* **About this exercise**:
As you print the data below, keep every line exactly as it is and leave the images behind.

* **Recorded data**:
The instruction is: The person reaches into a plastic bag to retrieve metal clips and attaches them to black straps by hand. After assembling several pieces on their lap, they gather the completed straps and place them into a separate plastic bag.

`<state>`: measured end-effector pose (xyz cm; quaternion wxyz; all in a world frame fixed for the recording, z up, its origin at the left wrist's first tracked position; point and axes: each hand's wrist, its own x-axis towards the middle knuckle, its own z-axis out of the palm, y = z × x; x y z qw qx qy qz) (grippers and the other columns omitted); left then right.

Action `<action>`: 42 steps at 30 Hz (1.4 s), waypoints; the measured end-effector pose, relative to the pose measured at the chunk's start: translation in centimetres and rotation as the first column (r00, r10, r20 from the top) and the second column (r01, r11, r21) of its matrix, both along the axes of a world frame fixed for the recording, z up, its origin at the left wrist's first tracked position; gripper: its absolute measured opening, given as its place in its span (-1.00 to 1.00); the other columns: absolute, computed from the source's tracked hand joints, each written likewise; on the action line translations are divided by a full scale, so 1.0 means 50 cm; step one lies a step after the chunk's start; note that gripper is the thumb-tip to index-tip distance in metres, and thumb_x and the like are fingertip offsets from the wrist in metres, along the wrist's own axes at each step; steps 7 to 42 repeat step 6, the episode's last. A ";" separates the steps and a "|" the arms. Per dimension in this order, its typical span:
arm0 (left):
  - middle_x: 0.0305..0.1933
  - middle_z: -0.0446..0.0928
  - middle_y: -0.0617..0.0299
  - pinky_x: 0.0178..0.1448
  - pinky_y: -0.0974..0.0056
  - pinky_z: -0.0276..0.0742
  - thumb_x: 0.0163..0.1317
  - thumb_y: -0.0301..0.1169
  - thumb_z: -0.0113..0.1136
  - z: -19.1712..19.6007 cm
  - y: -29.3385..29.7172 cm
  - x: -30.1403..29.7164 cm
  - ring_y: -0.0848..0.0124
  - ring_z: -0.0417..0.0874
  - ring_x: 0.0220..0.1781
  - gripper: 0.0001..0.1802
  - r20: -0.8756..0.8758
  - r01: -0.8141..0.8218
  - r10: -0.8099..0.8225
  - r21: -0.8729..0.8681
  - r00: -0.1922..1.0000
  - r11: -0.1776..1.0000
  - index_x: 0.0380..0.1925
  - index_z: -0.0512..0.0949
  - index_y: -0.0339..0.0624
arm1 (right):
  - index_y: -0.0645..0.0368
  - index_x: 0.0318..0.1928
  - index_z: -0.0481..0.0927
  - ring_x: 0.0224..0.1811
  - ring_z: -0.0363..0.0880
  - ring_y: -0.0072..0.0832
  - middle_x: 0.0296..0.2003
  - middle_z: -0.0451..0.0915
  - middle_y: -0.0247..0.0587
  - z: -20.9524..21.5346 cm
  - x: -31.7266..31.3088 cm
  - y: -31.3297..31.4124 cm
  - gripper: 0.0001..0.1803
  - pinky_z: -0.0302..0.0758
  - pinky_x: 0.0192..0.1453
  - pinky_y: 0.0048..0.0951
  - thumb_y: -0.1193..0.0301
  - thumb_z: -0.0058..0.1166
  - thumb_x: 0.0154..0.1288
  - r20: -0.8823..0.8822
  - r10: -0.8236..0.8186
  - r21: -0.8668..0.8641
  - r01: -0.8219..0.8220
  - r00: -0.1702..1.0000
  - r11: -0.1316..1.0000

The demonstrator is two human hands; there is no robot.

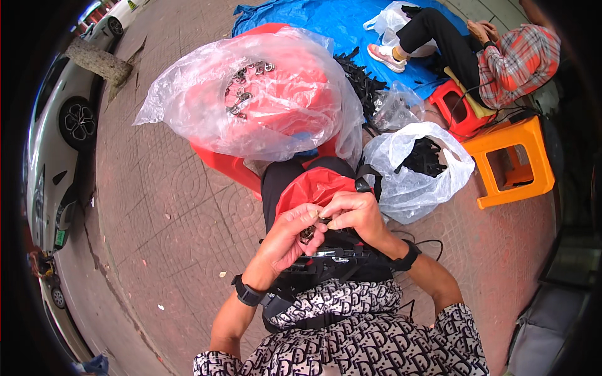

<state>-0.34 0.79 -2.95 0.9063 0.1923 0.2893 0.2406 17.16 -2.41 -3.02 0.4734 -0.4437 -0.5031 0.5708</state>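
My left hand (pixel 285 238) and my right hand (pixel 357 216) meet over my lap, both pinching a small metal clasp (pixel 308 233) with a black strap piece. A red plastic bag (pixel 313 187) lies on my knees just beyond the hands. In front of me a red tub (pixel 219 164) carries a big clear plastic bag (pixel 251 94) with metal clasps (pixel 241 94) inside. To my right stands a white plastic bag (pixel 407 182) filled with black strap pieces (pixel 423 156).
Another person (pixel 501 56) sits at the upper right on a red stool (pixel 458 109) beside a blue tarp (pixel 338 22) with more black straps. An orange stool (pixel 514 160) stands at right. Parked cars (pixel 56 131) line the left edge of the brick pavement.
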 end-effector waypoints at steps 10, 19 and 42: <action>-0.44 0.48 0.19 -0.67 0.50 0.35 0.21 -0.33 -0.02 -0.013 0.004 -0.010 0.51 0.46 -0.63 -0.77 0.110 0.137 -0.126 -0.096 0.986 0.986 -0.24 0.38 -0.27 | 0.32 -0.38 0.59 -0.41 0.50 -0.59 -0.46 0.56 -0.21 0.000 0.018 0.007 -0.79 0.38 -0.28 -0.64 0.63 0.07 -0.17 0.017 0.181 0.045 -0.182 0.983 0.982; -0.44 0.48 0.19 -0.67 0.50 0.35 0.21 -0.33 -0.02 -0.013 0.004 -0.010 0.51 0.46 -0.63 -0.77 0.110 0.137 -0.126 -0.096 0.986 0.986 -0.24 0.38 -0.27 | 0.32 -0.38 0.59 -0.41 0.50 -0.59 -0.46 0.56 -0.21 0.000 0.018 0.007 -0.79 0.38 -0.28 -0.64 0.63 0.07 -0.17 0.017 0.181 0.045 -0.182 0.983 0.982; -0.44 0.48 0.19 -0.67 0.50 0.35 0.21 -0.33 -0.02 -0.013 0.004 -0.010 0.51 0.46 -0.63 -0.77 0.110 0.137 -0.126 -0.096 0.986 0.986 -0.24 0.38 -0.27 | 0.32 -0.38 0.59 -0.41 0.50 -0.59 -0.46 0.56 -0.21 0.000 0.018 0.007 -0.79 0.38 -0.28 -0.64 0.63 0.07 -0.17 0.017 0.181 0.045 -0.182 0.983 0.982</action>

* **Expected answer**:
The instruction is: The person reaches into a plastic bag to retrieve metal clips and attaches them to black straps by hand. After assembling several pieces on their lap, they gather the completed straps and place them into a separate plastic bag.

`<state>`: measured end-effector pose (xyz cm; quaternion wxyz; all in a world frame fixed for the recording, z up, its origin at the left wrist's first tracked position; point and axes: each hand's wrist, its own x-axis towards the middle knuckle, its own z-axis out of the palm, y = z × x; x y z qw qx qy qz) (grippers and the other columns omitted); left then right.

Action `<action>`: 42 steps at 30 Hz (1.4 s), waypoints; the measured end-effector pose, relative to the pose measured at the chunk's start: translation in centimetres and rotation as the first column (r00, r10, r20 from the top) and the second column (r01, r11, r21) of its matrix, both along the axes of a world frame fixed for the recording, z up, its origin at the left wrist's first tracked position; gripper: its absolute measured opening, given as its place in its span (-1.00 to 1.00); the other columns: absolute, computed from the source's tracked hand joints, each written likewise; on the action line translations are divided by a full scale, so 1.0 means 50 cm; step one lies a step after the chunk's start; note that gripper is the thumb-tip to index-tip distance in metres, and thumb_x and the like are fingertip offsets from the wrist in metres, along the wrist's own axes at each step; steps 7 to 42 repeat step 6, the episode's last. A ";" separates the steps and a "|" the arms. Per dimension in this order, its typical span:
arm0 (left):
  - middle_x: 0.0305..0.1933
  - middle_z: -0.0446..0.0928
  - middle_y: -0.0617..0.0299
  - pinky_x: 0.0178..0.1448
  - pinky_y: -0.0974..0.0056
  - pinky_z: -0.0276..0.0742
  - thumb_x: 0.0163..0.1317
  - thumb_y: -0.0301..0.1169
  - thumb_z: -0.0113..0.1136
  - z: -19.1712..19.6007 cm
  - y: -29.3385..29.7172 cm
  - x: -30.1403..29.7164 cm
  - ring_y: -0.0848..0.0124
  - ring_z: -0.0417..0.0874
  - ring_x: 0.0220..0.1781
  - gripper: 0.0001..0.1802
  - r20: -0.8756..0.8758
  - r01: -0.8141..0.8218
  - r10: -0.8099..0.8225
  - r21: -0.8729..0.8681
  - r00: -0.1922..1.0000
  - r11: -0.1776..1.0000
  - index_x: 0.0380..0.1925
  - index_z: -0.0512..0.0949
  - index_y: -0.0339..0.0624
arm1 (right):
  - index_y: -0.0645..0.0368
  - index_x: 0.0318..0.1928
  - index_z: -0.0481..0.0927
  - ring_x: 0.0224..0.1811
  - ring_z: -0.0363..0.0880
  - ring_y: -0.0072..0.0832
  - middle_x: 0.0296..0.2003
  - middle_z: -0.0451..0.0915
  - middle_y: -0.0247..0.0587
  - z: -20.9524..21.5346 cm
  - x: -31.7266..31.3088 cm
  - y: -31.3297..31.4124 cm
  - gripper: 0.0001..0.1803
  - pinky_z: -0.0302..0.0758
  - pinky_x: 0.0192..0.1453
  - pinky_y: 0.0048..0.0951
  - thumb_y: -0.1193..0.0301
  - thumb_z: -0.0058..0.1166
  - thumb_x: 0.0154..0.1288
  - r20: -0.8823..0.8822
  - r10: -0.8236..0.8186
  - r21: -0.8668..0.8641
  - r01: -0.8219..0.8220
  - r00: -0.1702..1.0000
  - r11: -0.1316..1.0000

The demonstrator is two human hands; there is no robot.


<state>-0.34 0.79 -2.95 0.9063 0.1923 0.2893 0.2406 17.16 -2.41 -3.02 0.4734 -0.4437 -0.5031 0.5708</state>
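My left hand (pixel 285 238) and my right hand (pixel 357 216) meet over my lap, both pinching a small metal clasp (pixel 308 233) with a black strap piece. A red plastic bag (pixel 313 187) lies on my knees just beyond the hands. In front of me a red tub (pixel 219 164) carries a big clear plastic bag (pixel 251 94) with metal clasps (pixel 241 94) inside. To my right stands a white plastic bag (pixel 407 182) filled with black strap pieces (pixel 423 156).
Another person (pixel 501 56) sits at the upper right on a red stool (pixel 458 109) beside a blue tarp (pixel 338 22) with more black straps. An orange stool (pixel 514 160) stands at right. Parked cars (pixel 56 131) line the left edge of the brick pavement.
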 end-effector waypoints at steps 10, 19 and 42: <action>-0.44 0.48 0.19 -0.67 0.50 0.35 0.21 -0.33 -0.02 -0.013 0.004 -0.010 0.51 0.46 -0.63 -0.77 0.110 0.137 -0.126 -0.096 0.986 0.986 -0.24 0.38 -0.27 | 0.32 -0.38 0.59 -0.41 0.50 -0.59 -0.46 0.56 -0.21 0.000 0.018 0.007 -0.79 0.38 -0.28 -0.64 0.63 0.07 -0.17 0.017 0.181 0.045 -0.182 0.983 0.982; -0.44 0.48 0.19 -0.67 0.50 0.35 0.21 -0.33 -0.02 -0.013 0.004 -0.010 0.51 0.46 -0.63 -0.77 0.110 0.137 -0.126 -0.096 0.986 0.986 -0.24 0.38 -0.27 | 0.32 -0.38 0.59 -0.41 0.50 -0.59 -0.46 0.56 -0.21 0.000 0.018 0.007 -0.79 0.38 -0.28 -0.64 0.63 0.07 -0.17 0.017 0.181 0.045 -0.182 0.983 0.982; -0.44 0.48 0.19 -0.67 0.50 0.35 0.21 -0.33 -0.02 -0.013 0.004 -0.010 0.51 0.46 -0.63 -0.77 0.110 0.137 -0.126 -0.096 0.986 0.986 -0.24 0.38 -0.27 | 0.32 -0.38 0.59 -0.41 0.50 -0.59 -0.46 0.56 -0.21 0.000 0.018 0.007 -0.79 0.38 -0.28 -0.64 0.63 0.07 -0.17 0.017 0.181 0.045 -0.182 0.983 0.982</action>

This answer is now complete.